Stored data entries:
|---|

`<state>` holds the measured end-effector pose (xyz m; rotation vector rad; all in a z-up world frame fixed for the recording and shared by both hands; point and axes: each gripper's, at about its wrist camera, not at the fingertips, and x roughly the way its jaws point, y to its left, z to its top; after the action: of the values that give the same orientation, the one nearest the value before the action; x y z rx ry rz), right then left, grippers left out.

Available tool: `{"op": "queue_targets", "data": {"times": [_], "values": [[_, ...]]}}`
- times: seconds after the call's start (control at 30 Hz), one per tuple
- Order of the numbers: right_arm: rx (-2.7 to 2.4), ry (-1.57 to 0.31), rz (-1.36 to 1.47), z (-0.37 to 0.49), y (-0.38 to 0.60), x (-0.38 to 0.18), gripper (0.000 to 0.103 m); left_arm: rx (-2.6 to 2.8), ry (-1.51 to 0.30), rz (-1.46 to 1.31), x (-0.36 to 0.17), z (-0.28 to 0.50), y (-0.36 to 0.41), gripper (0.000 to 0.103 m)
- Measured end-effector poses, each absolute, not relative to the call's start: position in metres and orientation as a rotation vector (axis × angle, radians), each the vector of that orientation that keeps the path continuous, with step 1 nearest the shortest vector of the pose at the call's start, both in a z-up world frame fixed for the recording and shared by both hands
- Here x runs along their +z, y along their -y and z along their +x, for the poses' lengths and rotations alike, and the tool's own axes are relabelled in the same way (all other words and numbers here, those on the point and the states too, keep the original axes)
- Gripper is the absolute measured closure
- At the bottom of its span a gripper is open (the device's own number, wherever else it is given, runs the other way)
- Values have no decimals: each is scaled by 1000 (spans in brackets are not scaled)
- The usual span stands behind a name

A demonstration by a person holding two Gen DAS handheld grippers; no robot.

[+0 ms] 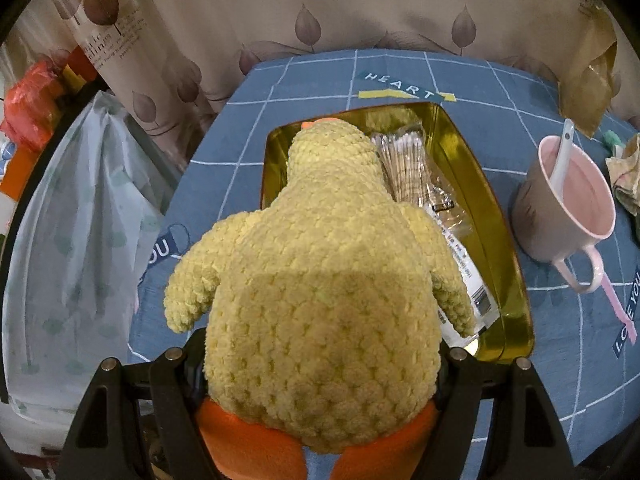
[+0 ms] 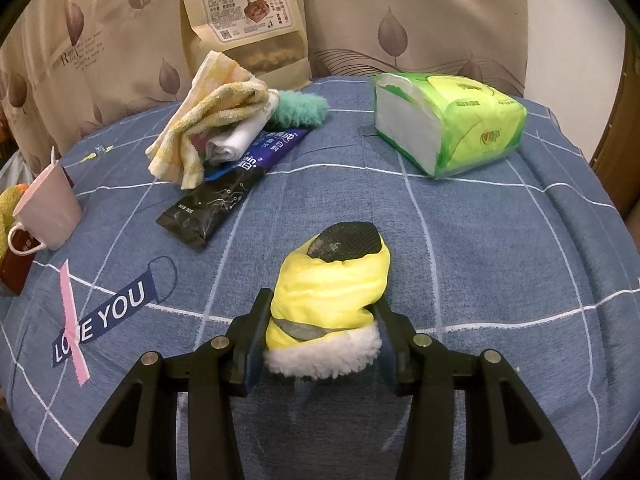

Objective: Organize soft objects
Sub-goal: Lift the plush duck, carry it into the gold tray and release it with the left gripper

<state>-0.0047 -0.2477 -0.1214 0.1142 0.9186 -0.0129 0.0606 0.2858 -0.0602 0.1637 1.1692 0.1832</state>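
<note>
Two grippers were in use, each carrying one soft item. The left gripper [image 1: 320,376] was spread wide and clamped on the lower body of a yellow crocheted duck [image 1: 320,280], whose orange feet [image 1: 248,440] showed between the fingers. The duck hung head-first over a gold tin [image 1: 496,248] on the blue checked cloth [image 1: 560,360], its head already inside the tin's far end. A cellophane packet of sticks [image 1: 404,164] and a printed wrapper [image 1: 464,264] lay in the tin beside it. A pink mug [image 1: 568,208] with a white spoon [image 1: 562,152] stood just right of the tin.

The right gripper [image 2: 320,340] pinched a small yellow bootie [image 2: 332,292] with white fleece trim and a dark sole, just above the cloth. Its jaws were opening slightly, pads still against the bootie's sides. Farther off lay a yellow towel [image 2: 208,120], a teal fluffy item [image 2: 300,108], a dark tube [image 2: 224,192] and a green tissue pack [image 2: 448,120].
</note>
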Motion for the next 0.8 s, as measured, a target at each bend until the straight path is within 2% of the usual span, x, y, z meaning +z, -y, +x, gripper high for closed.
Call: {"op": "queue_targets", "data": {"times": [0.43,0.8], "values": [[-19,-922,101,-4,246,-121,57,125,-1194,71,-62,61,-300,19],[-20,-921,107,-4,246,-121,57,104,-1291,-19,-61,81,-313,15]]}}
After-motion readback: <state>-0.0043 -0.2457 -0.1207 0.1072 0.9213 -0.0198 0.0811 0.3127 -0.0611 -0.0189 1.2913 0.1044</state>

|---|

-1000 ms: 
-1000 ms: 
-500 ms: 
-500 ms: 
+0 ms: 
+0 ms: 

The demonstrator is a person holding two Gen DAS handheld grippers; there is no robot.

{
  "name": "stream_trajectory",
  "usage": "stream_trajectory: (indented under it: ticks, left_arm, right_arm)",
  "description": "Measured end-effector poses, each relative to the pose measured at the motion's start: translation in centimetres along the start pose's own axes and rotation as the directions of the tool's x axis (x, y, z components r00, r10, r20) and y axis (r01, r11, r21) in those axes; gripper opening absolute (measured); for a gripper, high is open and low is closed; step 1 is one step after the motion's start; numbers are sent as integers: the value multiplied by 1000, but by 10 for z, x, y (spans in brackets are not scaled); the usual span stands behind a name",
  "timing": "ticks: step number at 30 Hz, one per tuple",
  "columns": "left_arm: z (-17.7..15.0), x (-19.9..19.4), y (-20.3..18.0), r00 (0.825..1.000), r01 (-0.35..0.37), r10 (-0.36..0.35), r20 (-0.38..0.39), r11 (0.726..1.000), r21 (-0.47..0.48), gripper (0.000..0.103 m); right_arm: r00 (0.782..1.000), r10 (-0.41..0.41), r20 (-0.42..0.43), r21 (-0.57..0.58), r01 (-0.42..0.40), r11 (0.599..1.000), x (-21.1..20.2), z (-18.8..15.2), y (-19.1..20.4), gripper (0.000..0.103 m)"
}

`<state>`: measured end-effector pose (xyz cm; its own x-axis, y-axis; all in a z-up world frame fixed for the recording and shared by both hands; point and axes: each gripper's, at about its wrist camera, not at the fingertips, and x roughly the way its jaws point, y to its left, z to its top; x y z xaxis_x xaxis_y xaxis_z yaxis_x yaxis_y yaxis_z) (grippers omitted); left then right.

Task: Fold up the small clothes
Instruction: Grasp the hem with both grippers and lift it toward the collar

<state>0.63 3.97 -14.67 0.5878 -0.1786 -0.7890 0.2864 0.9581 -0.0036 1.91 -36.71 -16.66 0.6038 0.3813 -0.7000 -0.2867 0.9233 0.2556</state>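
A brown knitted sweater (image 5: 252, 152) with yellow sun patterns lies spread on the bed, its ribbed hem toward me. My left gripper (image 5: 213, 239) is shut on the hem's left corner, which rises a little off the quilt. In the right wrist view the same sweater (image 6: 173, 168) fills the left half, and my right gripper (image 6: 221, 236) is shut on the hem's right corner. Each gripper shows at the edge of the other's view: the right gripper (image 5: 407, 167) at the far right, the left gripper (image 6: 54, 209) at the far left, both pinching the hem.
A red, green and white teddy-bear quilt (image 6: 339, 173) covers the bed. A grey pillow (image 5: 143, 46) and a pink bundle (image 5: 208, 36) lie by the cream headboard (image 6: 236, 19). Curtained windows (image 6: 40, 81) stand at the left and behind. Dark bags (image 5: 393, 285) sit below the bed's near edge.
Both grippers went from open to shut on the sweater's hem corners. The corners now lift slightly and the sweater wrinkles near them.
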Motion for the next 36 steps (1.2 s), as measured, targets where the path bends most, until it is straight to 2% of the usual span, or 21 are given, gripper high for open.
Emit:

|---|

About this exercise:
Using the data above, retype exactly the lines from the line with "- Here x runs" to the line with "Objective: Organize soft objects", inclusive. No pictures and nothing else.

Answer to this task:
- Here x runs along their +z, y along their -y and z along their +x, for the poses' lengths and rotations alike, and the tool's own axes are relabelled in the same way (all other words and numbers here, those on the point and the states too, keep the original axes)
- Gripper is the absolute measured closure
- At the bottom of its span a gripper is open (the device's own number, wherever else it is given, runs the other way)
- Values have no decimals: each is scaled by 1000 (spans in brackets are not scaled)
- The usual span stands behind a name

A demonstration by a person holding two Gen DAS handheld grippers; no robot.

[+0 ms] 
[+0 ms] 

Objective: Organize soft objects

What appears above is the complete answer.